The lesson in this parable emanates from an answer the lawyer's question posed to Jesus: “Teacher, what shall I do to inherit eternal life?"  By referring to the Law, Jesus refers the man to an authority they both would accept as truth, the Old Testament. In essence, He is asking the lawyer, what does Scripture say about this and how does he interpret it? 

The lawyer answers correctly, "...love thy neighbor as thyself," and Jesus acknowledges that he has given an orthodox answer but he doesn’t stop there. As an educated man the lawyer realized that he could not possibly keep this law, nor would he have necessarily wanted to. There would always be people in his life that he could not love. Thus, in an effort to limit the law’s parameters, he asks the question “who is my neighbor?” The word “neighbor” in the Greek means “someone who is near,” and in the Hebrew it means “someone that you have an association with.” This allows for a limited interpretation of neighbor as fellow Jew and would have excluded Samaritans, Romans, and other foreigners.

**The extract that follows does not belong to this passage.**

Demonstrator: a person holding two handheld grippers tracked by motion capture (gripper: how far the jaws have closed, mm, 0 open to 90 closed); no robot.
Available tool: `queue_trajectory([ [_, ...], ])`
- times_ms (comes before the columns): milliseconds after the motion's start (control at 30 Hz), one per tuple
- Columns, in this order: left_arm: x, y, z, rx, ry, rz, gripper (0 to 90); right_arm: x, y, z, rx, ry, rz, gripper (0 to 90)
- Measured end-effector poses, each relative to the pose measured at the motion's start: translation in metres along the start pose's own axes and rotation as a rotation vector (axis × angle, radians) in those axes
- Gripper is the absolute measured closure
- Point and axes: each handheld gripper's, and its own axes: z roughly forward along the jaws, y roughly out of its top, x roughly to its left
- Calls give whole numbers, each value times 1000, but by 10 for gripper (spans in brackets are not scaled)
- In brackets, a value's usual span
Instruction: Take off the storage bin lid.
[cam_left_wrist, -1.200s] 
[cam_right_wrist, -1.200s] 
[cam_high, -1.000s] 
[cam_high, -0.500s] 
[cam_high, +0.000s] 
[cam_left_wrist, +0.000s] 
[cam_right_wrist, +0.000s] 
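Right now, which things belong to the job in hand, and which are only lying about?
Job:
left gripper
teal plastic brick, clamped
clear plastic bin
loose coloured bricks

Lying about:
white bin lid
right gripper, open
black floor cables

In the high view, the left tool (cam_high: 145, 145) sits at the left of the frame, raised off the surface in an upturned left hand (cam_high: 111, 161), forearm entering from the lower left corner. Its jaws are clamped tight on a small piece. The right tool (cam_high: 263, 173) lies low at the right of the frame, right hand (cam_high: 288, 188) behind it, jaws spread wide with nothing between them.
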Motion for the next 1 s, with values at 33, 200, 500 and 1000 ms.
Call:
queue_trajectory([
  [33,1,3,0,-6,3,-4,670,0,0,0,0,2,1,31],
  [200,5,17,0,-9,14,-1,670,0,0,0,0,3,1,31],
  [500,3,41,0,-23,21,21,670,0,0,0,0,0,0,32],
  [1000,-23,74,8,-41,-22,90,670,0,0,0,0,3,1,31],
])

Jesus uses the parable of the Good Samaritan to correct the lawyer’s limited definition of “neighbor” and corresponding duty to his neighbor. (Martin p200)

This Gospel reminds us that we are to set aside our prejudice and show love and compassion for our “neighbor.” And our neighbor is anyone we encounter as we are all creatures of the Creator and we are to love all of mankind as Jesus taught.